Marco Island has lost one of its first modern-day pioneers.
Arthur V. Woodward brought his quiet, backwoods common sense to Marco Island in 1968, when the island’s only access was the old Goodland swing bridge and the closest grocery store was in Naples.
The Illinois-bred attorney, who one friend described Tuesday as like Abraham Lincoln in demeanor, started the island’s first law firm and represented many of the developers who built the island into the resort city Marco is today.
Woodward, 80, died June 23.
“I’ve known him since 1976,” Aubrey Ferrao of Gulf Bay Development Inc. said Tuesday. “He was a visionary and a man of integrity.”
Friends and family will gather at First Baptist Church on Winterberry Drive at 11 a.m. Thursday to bid Woodward goodbye.
“I first met him when I bought a piece of property on Marco in 1969 or 1970,” said William R. Rose, owner of Marco River Marina. “He was my attorney for all those years, and he was a very good friend. I will miss him.”
Woodward was born in the coal mining town of Benton, Ill. He served in the Army Air Corps in World War II, then attended the University of Illinois, where he met his wife Glenellen. The couple was married in 1948.

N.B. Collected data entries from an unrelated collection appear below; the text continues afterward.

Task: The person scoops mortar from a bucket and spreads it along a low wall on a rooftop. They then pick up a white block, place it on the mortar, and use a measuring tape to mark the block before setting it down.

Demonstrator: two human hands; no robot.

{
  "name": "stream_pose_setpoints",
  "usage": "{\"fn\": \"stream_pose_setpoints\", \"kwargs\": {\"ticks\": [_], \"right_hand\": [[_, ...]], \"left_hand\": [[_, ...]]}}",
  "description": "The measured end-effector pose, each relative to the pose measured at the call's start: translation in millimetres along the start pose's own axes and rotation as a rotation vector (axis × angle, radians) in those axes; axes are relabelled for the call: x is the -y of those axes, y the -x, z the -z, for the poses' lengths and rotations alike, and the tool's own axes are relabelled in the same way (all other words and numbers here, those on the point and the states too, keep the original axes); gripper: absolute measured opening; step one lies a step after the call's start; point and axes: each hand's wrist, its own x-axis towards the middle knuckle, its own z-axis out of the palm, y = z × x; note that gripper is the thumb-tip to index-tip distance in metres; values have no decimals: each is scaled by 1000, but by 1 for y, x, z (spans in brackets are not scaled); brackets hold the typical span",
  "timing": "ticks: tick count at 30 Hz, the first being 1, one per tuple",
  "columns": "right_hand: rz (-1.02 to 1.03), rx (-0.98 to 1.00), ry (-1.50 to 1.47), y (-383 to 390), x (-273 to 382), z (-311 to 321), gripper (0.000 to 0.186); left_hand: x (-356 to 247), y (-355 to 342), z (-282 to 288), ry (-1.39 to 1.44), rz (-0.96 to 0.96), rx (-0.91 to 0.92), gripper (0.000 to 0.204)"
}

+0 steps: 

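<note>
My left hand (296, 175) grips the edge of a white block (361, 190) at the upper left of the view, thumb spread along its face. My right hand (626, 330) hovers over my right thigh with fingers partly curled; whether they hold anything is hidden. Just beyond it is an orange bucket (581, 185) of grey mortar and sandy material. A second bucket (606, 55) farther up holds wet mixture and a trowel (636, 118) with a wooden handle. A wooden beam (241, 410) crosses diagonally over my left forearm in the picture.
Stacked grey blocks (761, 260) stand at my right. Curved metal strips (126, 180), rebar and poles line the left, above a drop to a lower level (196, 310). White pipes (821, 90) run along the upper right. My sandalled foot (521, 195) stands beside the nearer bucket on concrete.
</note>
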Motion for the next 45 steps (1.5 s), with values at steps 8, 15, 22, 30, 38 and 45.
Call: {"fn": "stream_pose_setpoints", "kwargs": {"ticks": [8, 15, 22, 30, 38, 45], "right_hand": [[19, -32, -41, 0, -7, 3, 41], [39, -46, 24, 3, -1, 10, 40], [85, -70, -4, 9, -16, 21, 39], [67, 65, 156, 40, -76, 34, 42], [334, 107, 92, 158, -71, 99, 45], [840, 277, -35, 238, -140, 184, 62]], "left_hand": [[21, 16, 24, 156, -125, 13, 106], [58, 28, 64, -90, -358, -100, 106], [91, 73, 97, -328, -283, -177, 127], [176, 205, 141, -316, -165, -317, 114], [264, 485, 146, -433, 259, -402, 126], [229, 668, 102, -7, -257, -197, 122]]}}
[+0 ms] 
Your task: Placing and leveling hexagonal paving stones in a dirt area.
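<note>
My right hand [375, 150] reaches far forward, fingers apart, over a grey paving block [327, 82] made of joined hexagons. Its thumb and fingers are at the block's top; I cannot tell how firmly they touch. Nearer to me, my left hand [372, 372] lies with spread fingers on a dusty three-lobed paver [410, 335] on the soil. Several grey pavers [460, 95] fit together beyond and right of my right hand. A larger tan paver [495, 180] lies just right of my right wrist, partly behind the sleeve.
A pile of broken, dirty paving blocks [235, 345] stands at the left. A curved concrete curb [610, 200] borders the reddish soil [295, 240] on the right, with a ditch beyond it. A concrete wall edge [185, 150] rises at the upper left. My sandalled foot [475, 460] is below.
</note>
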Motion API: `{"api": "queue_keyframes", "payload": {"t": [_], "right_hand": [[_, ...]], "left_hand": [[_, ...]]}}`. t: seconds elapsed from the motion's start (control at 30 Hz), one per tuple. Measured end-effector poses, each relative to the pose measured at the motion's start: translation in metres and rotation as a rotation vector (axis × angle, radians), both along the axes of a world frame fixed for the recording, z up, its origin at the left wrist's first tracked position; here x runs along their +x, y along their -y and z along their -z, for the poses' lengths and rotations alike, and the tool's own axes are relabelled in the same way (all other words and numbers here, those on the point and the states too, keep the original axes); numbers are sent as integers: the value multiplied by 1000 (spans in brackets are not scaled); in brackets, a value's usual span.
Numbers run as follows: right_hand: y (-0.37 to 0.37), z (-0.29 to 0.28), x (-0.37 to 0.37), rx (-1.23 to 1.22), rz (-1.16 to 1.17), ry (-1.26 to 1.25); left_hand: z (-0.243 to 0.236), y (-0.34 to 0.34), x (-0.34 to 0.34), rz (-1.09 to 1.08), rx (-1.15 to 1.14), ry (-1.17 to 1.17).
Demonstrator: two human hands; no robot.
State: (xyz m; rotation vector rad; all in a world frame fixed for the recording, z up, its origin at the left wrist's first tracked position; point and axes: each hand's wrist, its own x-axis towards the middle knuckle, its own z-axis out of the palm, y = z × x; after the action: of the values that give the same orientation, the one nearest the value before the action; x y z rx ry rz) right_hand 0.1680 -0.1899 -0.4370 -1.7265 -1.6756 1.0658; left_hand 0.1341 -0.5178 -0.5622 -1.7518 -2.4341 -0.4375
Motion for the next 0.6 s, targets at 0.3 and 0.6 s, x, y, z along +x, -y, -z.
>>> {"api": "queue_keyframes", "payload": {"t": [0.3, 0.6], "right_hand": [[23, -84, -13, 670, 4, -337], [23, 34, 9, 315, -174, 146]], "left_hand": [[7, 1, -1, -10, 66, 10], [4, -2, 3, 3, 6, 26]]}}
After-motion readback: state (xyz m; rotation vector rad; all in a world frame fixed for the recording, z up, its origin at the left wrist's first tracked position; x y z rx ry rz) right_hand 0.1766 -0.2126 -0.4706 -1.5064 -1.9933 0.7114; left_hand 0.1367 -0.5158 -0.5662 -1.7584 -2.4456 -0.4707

Woodward earned his civil engineering degree, then put his education to work on the Maine and Massachusetts turnpikes. He then got a hankering to become an attorney, and earned a law degree.
He opened a labor law practice in Abraham Lincoln’s hometown of Springfield, Ill., and represented the Illinois Association of General Contractors.

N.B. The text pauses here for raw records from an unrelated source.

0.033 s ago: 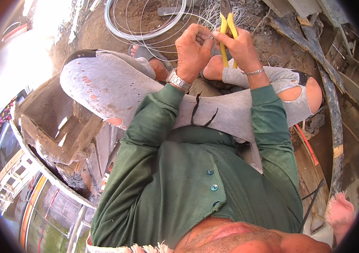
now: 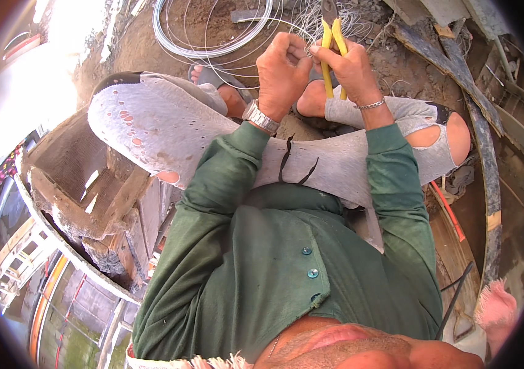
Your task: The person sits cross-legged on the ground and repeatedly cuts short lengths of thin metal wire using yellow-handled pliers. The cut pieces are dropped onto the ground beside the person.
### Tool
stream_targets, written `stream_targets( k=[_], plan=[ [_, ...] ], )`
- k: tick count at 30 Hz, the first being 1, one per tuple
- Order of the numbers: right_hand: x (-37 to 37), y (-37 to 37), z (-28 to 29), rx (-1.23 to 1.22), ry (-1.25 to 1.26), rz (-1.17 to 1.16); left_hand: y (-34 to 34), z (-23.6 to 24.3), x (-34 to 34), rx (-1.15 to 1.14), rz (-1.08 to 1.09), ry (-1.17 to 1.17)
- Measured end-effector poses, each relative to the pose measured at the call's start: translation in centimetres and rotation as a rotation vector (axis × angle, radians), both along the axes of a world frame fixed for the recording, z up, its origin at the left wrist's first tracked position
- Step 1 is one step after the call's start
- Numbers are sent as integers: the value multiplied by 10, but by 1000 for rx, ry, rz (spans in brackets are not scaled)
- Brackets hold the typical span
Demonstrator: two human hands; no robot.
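Note:
My left hand [image 2: 282, 72] is closed in a pinch beside the right one, at the top middle. Thin wire [image 2: 302, 29] runs down to the small gap between the hands; what lies in the left fingertips is too small to make out. In my right hand [image 2: 354, 71] is a pair of pliers [image 2: 338, 38] with yellow handles. Its dark jaws point away from me, and the handles pass through the palm. The right thumb and forefinger press together close to the left fingertips.
A coil of pale wire [image 2: 162, 38] lies on the dirt beyond my feet, with a tangle of loose wire [image 2: 349, 23] behind the pliers. Weathered planks [image 2: 437, 60] lie on the right. At left stands a dirty wooden box [image 2: 59, 190]. My legs in grey trousers are bent outward.
The left fingertips have drawn very slightly away from the right ones. The right hand and the pliers look unmoved.

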State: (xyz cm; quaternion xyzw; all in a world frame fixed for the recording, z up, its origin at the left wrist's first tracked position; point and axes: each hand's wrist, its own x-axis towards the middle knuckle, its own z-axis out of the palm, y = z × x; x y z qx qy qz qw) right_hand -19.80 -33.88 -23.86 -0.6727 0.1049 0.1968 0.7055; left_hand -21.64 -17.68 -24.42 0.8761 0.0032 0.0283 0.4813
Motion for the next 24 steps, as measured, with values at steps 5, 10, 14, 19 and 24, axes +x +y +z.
stream_targets(
  k=[5,10,14,19,24],
  plan=[
    [4,-4,0,-24,-18,71,0,27,15,526,-105,-366],
    [1,2,11,-41,24,54,8,17,13,577,-242,-137],
    [3,0,9,-51,-4,55,7,14,13,561,-175,-137],
    [27,-34,18,-2,-80,-249,21,20,10,94,-182,133],
    [49,-62,20,104,-107,-455,36,37,6,-40,-625,315]
  ],
)
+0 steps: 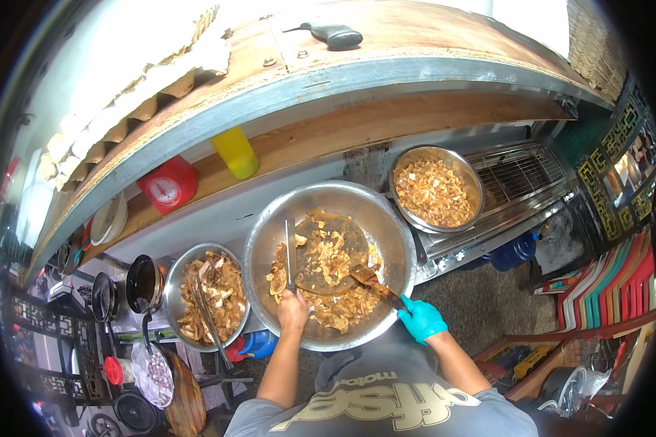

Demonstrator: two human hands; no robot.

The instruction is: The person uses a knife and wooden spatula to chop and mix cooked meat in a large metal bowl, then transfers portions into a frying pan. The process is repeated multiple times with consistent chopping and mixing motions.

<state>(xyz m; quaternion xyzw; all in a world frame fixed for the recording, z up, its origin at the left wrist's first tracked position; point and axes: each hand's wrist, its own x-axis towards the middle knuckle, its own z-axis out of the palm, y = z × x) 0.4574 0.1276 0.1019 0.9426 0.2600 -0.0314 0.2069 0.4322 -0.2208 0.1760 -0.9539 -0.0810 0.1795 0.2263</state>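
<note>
A large steel basin (256, 300) stands before me with a round chopping board (342, 251) in it. Brown chopped meat (332, 258) lies on the board and around it in the basin. My bare left hand (293, 312) is closed around a knife (291, 251), its blade pointing away from me over the board's left side. In a teal glove, my right hand (420, 319) grips a brown flat-ended tool (375, 282), its exact kind unclear. That tool's far end rests among the meat at the board's right edge.
Left of the basin is a steel bowl (173, 302) of larger meat pieces with tongs (210, 313) across it. A bowl of chopped meat (436, 191) sits back right, beside a grill rack (521, 178). A wooden shelf with a red scale (166, 186) and yellow container (235, 153) runs behind.
</note>
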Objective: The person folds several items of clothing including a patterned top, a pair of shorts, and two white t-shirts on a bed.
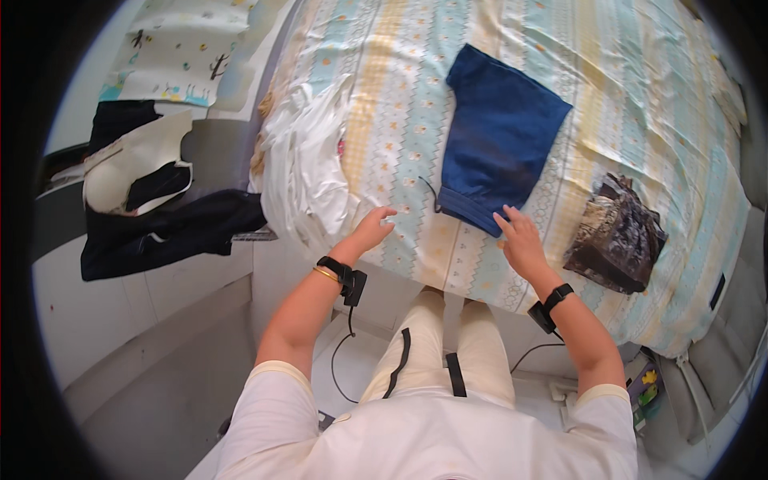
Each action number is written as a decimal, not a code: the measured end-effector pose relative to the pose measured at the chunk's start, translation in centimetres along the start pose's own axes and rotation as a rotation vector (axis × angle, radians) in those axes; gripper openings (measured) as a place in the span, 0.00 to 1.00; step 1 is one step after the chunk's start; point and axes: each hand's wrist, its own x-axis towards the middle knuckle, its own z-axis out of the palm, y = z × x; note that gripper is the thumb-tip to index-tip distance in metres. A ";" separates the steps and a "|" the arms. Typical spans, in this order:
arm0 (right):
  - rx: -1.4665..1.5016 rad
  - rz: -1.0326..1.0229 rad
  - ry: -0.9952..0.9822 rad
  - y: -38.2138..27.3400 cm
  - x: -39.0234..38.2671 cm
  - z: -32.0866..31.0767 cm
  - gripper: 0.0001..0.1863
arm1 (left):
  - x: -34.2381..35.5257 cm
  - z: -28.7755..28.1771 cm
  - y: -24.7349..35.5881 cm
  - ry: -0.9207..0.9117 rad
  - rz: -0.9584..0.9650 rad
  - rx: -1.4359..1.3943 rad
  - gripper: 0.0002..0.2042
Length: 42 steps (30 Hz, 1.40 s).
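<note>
A pair of dark blue shorts [504, 132] lies folded lengthwise on the patterned bed cover [404, 160]. Its ribbed waistband is toward me, and a dark drawstring trails from the left end. My right hand [522, 242] is at the right end of the waistband, fingers stretched and apart; I cannot tell whether the fingertips touch the cloth. Left of the shorts, my left hand [373, 230] hovers over the bed's near edge. Its fingers are spread with nothing in them, close to a heap of white clothing [308, 164].
A folded dark patterned garment [614, 236] rests on the bed at the right. To the left, a cream bra [120, 180] and black clothes [172, 232] lie over a grey surface. A grey chair [720, 336] stands at the right. Cables hang from both wrist devices.
</note>
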 end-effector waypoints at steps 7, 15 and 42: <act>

Woodward moved to Marco Island in 1968 and started the first law firm on the island. He represented many developers during the island’s early construction, including developers of several condominiums and the developers who built the private development that today is Hideaway Beach.
“There were only two lawyers on the island then,” Rose said. “They were located on the other side of Marco Lake, facing west. That was kind of the town center back then. There’s a locksmith there now and two restaurants.
“He was the perfect kind of attorney for Marco when Marco was hatching out of the egg. He was kind of a quiet, backwoods, Lincoln-type attorney,” Rose said.
Woodward retired from his law practice in 1986. He turned the firm over to his twin sons, Craig and Mark Woodward. They changed the name to its current moniker of Woodward, Pires and Lombardo.
Craig lives on Marco Island and works in the firm’s Marco office, while Mark lives in Naples and runs the firm’s Naples office.
Their father then became manager of First Title and Abstract, a family-owned title company. He also served as president of North Marco Utility Co., and was a board member of the Fiddlers Creek Community Development District.
In lieu of flowers, the family requests contributions be made to the First Baptist Church building fund.